In the listing below, how many lines include "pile"? Give the number and no other text.

━━━━━━━━━━

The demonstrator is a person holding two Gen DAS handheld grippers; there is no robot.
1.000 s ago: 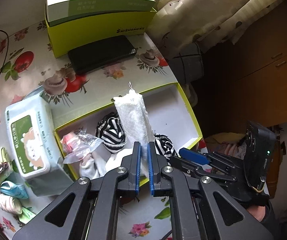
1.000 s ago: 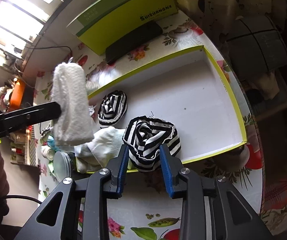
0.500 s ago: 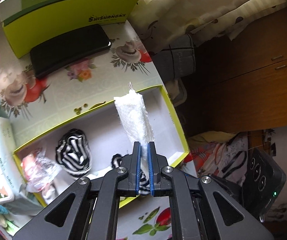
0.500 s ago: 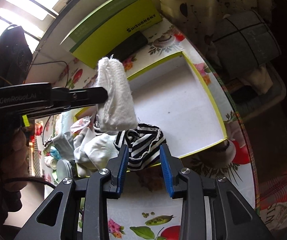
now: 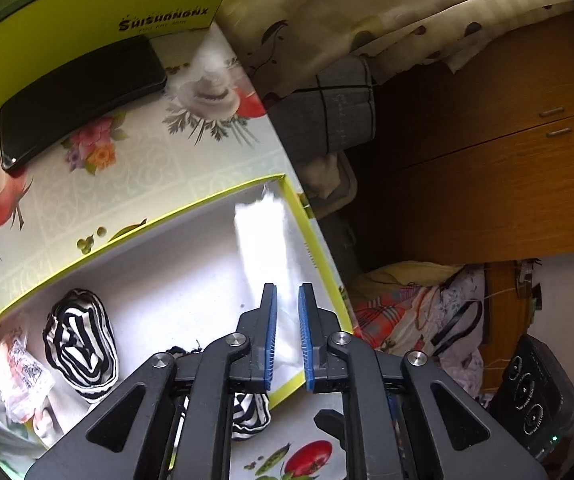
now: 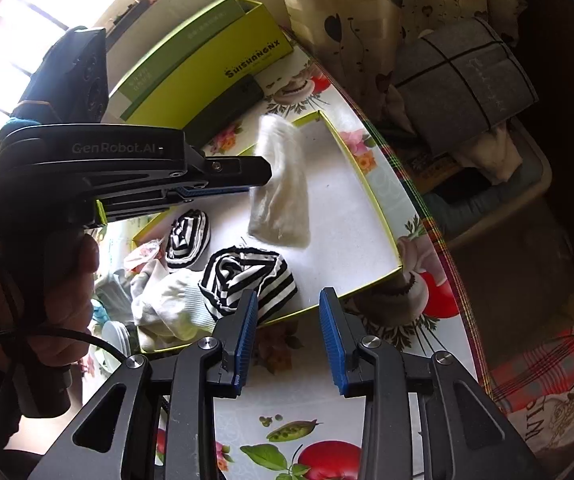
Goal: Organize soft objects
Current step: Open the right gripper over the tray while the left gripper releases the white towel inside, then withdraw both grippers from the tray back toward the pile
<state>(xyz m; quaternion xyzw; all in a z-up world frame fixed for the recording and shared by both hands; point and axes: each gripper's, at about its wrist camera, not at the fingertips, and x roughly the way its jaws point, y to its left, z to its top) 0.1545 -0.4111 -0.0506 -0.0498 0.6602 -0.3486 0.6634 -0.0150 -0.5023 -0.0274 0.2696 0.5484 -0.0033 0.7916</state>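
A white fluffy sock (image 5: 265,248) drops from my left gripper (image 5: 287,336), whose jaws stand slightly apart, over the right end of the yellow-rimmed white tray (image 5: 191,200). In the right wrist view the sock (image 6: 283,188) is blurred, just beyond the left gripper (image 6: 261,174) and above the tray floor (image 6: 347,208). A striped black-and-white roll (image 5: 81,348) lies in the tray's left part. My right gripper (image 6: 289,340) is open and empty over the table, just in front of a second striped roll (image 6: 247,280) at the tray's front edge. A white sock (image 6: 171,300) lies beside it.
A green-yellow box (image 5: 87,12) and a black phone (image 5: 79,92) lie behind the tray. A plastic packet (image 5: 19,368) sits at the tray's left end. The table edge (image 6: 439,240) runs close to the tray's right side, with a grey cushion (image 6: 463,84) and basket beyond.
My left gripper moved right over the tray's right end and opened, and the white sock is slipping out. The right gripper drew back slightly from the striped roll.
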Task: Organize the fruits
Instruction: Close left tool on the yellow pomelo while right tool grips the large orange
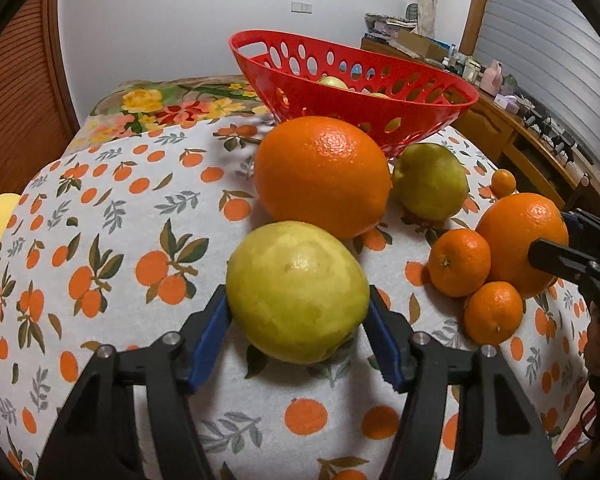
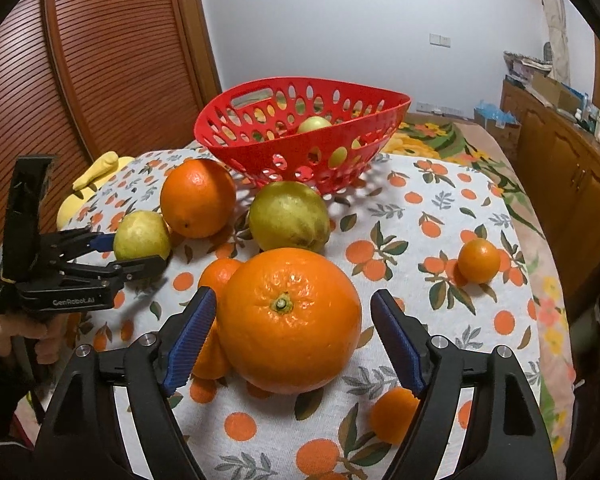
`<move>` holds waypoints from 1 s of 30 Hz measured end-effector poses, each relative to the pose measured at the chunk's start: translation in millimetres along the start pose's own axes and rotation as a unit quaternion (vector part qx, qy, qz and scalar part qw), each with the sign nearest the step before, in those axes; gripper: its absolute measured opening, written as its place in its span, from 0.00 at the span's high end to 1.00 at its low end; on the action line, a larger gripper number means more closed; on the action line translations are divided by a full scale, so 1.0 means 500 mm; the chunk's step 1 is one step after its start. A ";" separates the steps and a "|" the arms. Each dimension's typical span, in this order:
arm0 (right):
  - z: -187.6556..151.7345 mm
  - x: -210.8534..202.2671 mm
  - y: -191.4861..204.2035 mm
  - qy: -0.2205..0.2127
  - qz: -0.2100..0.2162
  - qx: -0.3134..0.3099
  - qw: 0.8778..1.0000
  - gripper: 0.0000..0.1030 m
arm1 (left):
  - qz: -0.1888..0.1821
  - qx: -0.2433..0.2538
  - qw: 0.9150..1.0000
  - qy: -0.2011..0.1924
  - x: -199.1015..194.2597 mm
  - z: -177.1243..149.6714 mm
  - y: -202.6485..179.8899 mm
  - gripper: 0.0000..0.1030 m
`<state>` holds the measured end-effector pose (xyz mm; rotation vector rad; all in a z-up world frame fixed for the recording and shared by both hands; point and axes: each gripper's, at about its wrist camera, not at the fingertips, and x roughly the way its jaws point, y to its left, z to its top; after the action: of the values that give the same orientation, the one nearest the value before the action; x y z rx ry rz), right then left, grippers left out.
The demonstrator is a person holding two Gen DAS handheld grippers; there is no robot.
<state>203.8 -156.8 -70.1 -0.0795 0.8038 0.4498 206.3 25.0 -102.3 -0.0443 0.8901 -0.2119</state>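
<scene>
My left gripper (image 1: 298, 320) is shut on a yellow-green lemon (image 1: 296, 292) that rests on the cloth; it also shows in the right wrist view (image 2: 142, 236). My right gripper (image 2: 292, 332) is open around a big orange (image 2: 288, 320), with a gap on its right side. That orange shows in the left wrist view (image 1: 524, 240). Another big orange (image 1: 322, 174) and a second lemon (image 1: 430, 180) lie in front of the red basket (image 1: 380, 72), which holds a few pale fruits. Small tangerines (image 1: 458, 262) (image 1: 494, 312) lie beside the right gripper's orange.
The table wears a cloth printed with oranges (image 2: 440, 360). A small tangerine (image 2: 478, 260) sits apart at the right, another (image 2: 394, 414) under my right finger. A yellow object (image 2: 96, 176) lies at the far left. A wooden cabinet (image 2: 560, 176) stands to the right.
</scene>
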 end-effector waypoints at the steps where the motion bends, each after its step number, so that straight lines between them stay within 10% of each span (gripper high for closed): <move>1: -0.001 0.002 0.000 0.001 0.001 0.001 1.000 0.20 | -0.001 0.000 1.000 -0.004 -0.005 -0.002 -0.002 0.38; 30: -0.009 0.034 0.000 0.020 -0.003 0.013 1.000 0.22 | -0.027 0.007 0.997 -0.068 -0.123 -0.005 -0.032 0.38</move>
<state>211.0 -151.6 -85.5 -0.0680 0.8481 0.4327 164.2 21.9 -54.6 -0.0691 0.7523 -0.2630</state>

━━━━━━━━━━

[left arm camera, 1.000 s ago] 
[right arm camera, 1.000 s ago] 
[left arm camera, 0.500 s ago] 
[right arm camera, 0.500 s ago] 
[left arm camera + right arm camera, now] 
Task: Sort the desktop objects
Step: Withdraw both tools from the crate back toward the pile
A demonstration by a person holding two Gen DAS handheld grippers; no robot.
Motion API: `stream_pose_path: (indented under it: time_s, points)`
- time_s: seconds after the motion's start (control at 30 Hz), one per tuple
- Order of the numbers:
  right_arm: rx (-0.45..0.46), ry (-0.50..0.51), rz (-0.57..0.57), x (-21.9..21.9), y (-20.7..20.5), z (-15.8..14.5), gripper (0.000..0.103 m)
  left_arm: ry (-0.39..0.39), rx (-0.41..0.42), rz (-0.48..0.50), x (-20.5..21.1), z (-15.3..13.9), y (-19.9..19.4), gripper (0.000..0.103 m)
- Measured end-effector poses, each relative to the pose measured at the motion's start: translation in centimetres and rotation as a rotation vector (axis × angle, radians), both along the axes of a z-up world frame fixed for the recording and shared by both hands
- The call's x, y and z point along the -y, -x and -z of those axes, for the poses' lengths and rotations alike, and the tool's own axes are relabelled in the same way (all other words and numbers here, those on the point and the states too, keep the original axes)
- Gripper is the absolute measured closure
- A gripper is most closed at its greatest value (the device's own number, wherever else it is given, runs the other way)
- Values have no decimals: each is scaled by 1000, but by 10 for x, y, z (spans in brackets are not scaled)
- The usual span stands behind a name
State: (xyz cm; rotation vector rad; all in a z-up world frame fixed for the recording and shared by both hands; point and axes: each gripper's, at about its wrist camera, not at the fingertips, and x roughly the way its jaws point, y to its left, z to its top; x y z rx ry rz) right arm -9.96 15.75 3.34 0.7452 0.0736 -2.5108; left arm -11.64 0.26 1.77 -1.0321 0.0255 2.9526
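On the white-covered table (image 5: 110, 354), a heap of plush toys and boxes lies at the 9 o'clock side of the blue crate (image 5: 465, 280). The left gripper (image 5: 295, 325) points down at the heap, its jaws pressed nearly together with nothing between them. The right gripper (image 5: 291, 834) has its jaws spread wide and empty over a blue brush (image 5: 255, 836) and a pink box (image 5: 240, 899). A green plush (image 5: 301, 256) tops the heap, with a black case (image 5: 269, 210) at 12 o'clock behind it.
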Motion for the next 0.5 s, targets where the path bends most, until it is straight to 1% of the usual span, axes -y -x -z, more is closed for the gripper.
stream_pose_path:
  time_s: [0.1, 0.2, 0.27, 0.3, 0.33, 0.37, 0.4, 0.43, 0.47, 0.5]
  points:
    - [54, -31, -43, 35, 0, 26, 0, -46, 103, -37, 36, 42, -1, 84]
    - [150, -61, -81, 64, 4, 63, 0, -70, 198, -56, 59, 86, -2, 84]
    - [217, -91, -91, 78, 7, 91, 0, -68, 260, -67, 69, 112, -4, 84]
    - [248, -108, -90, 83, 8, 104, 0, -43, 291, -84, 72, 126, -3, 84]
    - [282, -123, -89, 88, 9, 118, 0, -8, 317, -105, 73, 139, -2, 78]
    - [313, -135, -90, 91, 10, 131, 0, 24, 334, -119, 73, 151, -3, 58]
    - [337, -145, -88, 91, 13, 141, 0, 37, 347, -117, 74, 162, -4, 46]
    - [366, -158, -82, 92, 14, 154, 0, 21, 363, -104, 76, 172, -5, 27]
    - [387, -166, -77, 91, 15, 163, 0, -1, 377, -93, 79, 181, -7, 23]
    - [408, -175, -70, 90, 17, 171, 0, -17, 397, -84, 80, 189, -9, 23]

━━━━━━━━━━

### RESULT OF THE EXERCISE:
2